The National Public Transport Meetings take place over three days in Toulouse, from Tuesday, September 28, at the new MEETT exhibition center in Beauzelle (Haute-Garonne). The Minister of Transport Jean-Baptiste Djebbari has also just inaugurated this great meeting, this Tuesday morning. The opportunity to assess the quality of the transport network in Toulouse and its metropolitan area with Marc Delayer. He chairs the GIE Objectif transport public, which organizes these national meetings. He is also vice-president of the Agglomeration Community of Cholet.
First, why did you choose Toulouse?
I think Toulouse is an example of a metropolis that is mobilizing to develop several modes of transport, whether it be the metro, the tram and soon the cable car, with an important bus network. And so, inevitably, there were things to say. And then, it is a metropolis which is also dynamic from an economic point of view. And so, it’s always interesting to see how we respond to mobility challenges in a developing metropolis, which also has significant demographic growth. So there you have it, it’s a mix of all this with actors who are quite oriented towards public transport and therefore it is quite relevant to come here.
So according to you Toulouse is a good student in terms of public transport when we have, in quotes, only two metro lines and still no TGV?
We are always an orphan of something. So, inevitably, there may only be two metro lines, there is one that is already programmed. There is a tram which also strongly complements this network. A bus network which is very extensive and which allows a fine service. And finally, the cable car part which will be the largest line in France and which will be something chosen and quite revolutionary. Because it is also a new, a new mode of travel. So, yes, I think that on this, we can compare Toulouse with other metropolises, even if there is a lack of that or other chosen. But in any case, there is a real will and a strong proximity between elected officials, since you know that we are in a world where there are elected officials, operators. There is a strong proximity to Tisséo Collectivités, which is a very specific tool.
We can still talk about delay, when we see that the LGV will be in Toulouse, at best, in ten years …
It goes beyond the local framework. It is a national policy that determines the LGV lines. I know that elected officials are often mobilized to try to obtain this LGV, but here, we cannot blame the metropolis for this type of decision. These are heavy and long decisions which have a large local context. Even if this time, the region and the metropolis have mobilized strongly for some time to obtain what was still, if only for a year or two, completely lost. And then, finally, they got off the hook.
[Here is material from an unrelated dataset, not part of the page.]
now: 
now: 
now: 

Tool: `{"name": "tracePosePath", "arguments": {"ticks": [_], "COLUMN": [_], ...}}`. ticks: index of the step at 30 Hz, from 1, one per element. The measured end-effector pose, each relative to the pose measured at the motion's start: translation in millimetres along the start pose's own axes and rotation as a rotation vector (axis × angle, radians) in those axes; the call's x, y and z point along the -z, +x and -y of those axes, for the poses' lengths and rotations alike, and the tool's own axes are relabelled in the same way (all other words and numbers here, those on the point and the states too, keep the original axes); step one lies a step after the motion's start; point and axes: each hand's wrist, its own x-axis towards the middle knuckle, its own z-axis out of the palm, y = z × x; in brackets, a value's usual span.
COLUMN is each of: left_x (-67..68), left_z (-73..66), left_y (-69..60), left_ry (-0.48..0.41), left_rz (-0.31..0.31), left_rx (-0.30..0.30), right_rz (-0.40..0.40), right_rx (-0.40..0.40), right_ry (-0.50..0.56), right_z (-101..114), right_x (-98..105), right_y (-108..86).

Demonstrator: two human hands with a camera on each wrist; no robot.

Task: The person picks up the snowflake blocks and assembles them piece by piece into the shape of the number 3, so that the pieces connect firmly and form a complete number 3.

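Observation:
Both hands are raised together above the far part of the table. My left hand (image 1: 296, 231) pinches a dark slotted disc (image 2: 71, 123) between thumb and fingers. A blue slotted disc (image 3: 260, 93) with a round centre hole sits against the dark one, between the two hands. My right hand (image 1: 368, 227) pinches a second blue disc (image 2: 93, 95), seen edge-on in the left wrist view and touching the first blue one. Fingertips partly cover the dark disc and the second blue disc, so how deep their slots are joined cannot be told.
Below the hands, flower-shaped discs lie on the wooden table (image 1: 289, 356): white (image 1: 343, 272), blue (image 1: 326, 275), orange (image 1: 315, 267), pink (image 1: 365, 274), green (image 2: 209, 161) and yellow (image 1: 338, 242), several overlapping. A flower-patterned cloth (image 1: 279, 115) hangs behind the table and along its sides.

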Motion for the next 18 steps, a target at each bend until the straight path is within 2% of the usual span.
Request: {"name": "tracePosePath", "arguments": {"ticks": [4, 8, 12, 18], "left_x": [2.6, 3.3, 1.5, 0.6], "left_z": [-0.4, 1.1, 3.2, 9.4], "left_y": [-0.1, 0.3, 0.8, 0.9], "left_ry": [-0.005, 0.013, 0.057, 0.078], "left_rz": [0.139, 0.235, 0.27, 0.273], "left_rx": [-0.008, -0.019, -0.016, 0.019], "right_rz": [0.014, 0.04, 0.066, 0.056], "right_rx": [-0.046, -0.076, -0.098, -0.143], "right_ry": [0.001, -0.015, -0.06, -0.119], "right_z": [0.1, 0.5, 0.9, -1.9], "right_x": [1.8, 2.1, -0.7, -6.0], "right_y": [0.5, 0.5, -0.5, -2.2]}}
The cable car: what do you think of this Téléo which will soon be inaugurated between the Oncopole and Rangueil hospital?
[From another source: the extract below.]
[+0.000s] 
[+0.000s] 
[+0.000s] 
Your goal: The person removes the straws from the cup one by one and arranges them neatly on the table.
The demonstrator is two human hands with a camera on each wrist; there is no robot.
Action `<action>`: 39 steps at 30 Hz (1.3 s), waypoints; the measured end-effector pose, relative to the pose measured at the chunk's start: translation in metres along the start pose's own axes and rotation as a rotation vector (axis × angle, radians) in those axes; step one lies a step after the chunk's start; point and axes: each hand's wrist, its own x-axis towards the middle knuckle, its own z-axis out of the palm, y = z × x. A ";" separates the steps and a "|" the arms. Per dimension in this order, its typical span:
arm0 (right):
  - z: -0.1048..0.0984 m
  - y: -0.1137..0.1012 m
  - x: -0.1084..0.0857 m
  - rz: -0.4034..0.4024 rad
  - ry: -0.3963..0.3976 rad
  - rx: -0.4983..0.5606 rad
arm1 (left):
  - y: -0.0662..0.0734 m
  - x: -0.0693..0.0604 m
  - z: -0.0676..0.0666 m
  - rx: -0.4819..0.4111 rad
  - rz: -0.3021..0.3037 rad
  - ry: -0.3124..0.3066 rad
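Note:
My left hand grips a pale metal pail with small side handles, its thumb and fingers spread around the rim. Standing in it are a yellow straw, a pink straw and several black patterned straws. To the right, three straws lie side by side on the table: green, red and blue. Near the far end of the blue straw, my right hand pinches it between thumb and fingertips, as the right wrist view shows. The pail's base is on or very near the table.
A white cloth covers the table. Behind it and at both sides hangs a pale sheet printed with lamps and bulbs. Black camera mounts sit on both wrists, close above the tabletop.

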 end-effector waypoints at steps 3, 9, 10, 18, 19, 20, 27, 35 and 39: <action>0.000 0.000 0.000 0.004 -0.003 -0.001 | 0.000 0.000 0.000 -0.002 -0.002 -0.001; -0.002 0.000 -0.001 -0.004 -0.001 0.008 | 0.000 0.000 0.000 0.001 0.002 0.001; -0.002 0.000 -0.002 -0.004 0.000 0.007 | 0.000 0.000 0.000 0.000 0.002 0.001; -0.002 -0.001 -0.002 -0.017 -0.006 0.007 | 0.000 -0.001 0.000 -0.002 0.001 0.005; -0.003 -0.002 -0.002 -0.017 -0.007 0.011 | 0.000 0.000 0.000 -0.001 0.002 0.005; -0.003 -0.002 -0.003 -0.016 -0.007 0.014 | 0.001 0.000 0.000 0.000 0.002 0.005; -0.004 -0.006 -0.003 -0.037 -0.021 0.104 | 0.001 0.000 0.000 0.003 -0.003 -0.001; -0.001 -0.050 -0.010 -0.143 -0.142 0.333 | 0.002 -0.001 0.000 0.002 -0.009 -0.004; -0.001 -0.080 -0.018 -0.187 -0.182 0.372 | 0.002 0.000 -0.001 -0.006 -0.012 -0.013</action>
It really illustrates the desire to develop solutions, to multiply the solutions. We cannot have only one transport solution.
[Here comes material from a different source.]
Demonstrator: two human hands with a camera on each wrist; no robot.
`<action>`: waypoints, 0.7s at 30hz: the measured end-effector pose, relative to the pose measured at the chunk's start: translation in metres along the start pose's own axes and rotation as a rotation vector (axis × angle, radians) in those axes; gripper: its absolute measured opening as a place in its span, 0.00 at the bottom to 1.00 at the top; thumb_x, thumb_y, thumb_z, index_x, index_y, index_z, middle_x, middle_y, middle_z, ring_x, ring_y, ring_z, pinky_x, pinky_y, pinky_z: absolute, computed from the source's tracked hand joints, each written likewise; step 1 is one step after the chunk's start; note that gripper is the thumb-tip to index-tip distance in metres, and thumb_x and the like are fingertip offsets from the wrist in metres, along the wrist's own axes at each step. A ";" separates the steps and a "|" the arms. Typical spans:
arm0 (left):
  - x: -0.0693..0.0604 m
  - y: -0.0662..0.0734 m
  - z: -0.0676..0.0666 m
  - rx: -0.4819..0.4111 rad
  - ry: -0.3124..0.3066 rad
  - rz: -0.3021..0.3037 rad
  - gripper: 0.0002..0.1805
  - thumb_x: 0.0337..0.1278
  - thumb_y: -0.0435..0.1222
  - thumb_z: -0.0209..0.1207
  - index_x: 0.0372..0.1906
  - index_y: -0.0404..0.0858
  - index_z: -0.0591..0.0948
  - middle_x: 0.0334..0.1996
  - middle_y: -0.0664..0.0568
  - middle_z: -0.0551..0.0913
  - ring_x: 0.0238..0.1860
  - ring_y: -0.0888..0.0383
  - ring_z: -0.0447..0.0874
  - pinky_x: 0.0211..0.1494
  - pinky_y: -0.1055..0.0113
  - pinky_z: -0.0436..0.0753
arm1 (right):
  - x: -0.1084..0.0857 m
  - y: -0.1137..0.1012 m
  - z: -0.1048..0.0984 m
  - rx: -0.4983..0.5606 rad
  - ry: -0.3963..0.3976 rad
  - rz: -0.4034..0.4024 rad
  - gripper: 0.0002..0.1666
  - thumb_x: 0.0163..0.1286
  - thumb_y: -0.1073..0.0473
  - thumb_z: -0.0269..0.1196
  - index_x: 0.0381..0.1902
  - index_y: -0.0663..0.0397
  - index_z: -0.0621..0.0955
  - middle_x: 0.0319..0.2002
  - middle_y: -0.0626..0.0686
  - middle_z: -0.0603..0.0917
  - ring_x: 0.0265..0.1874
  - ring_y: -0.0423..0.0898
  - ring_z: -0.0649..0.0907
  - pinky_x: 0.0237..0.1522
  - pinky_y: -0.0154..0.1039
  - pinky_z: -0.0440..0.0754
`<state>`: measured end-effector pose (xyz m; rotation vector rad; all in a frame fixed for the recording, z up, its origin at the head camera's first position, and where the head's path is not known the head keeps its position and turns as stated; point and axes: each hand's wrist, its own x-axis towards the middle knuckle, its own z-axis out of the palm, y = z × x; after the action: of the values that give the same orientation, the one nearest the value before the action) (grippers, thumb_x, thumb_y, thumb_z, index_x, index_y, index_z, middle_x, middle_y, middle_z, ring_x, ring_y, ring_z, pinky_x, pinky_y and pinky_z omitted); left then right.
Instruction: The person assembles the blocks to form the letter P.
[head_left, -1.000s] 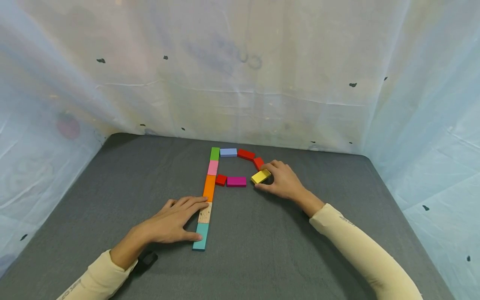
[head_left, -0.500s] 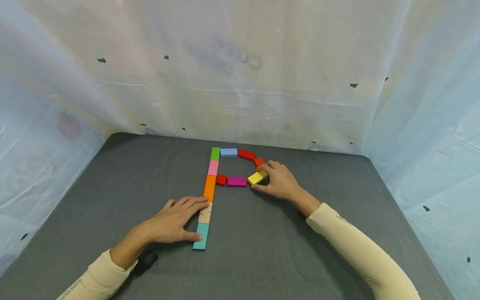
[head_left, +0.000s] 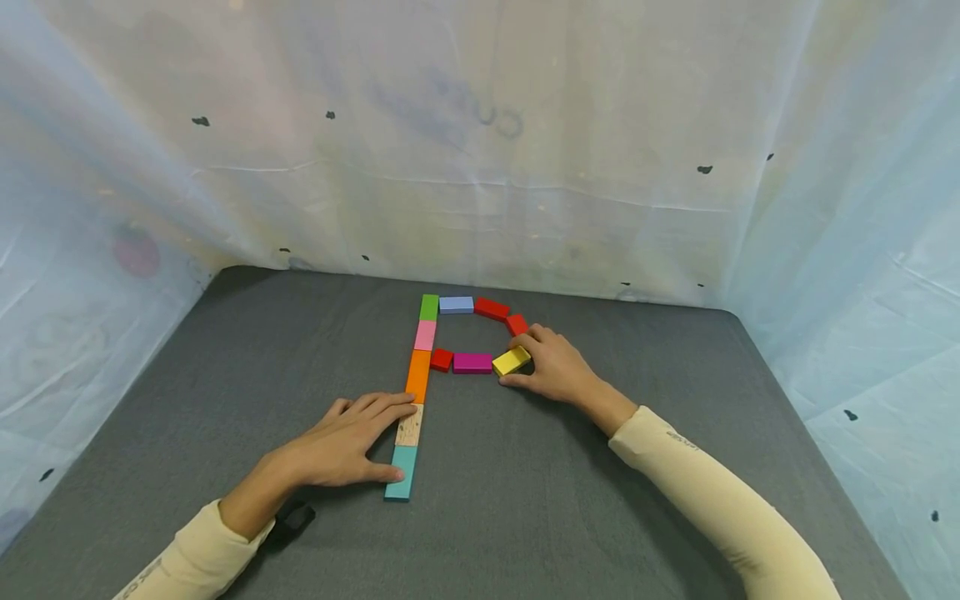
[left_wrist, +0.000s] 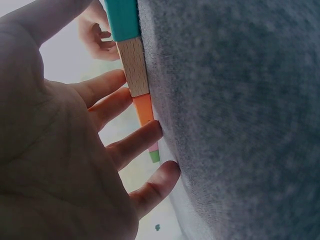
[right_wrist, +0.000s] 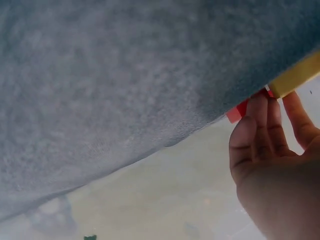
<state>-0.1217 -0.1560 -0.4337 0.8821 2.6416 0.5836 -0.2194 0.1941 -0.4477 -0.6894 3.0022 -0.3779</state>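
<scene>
In the head view, my right hand (head_left: 557,367) pinches a yellow block (head_left: 512,361) between thumb and fingers. The yellow block lies at a slant, its left end against a magenta block (head_left: 472,364). Just above it is a slanted red block (head_left: 517,324), partly behind my fingers. My left hand (head_left: 341,446) is spread with fairly straight fingers, its tips on a straight column of blocks: orange (head_left: 418,375), bare wood (head_left: 408,427) and teal (head_left: 401,475). In the left wrist view, fingertips touch the side of the wooden block (left_wrist: 133,67).
Pink (head_left: 425,335) and green (head_left: 430,307) blocks top the column. A light blue block (head_left: 456,306) and a longer red block (head_left: 492,308) run right from there. A small red block (head_left: 442,360) joins orange to magenta. Grey cloth (head_left: 525,500) covers the table; pale sheeting (head_left: 480,167) hangs around.
My right hand has slid the yellow block left and slightly nearer, closing the gap to the magenta block. My left hand has stayed in place.
</scene>
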 end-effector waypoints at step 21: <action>-0.001 0.001 -0.002 -0.004 0.001 0.003 0.49 0.50 0.64 0.65 0.76 0.51 0.63 0.76 0.55 0.62 0.73 0.50 0.61 0.65 0.39 0.61 | 0.003 0.017 -0.007 0.149 0.028 -0.118 0.22 0.63 0.47 0.70 0.54 0.43 0.84 0.46 0.52 0.76 0.40 0.45 0.74 0.45 0.42 0.75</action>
<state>-0.1215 -0.1566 -0.4315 0.8857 2.6394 0.5895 -0.2298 0.2097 -0.4451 -0.8561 2.9281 -0.6149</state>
A cable car is not a gadget in 2021?
Not at all. On the contrary, it is something that, in my opinion, will develop in the metropolises. It is a tool that allows for significant flows. I do not have the precise figures for that of Toulouse, but we reason a lot in terms of flow. We are outside of traffic by definition, and it is much easier to set up. Unlike the metro or tram, the infrastructure is lighter. So it’s anything but a gimmick. And on the contrary, it is one of the approaches that must be as multiple as possible.
When we put solutions for two wheels or when we facilitate fast walking, it is quite in the same vein. It is to have multiple solutions to promote public transport and fight against autolism.
One last question which will undoubtedly resume our discussion. Did you come to Toulouse to comment?
By TGV to Bordeaux. Then I took the classic train.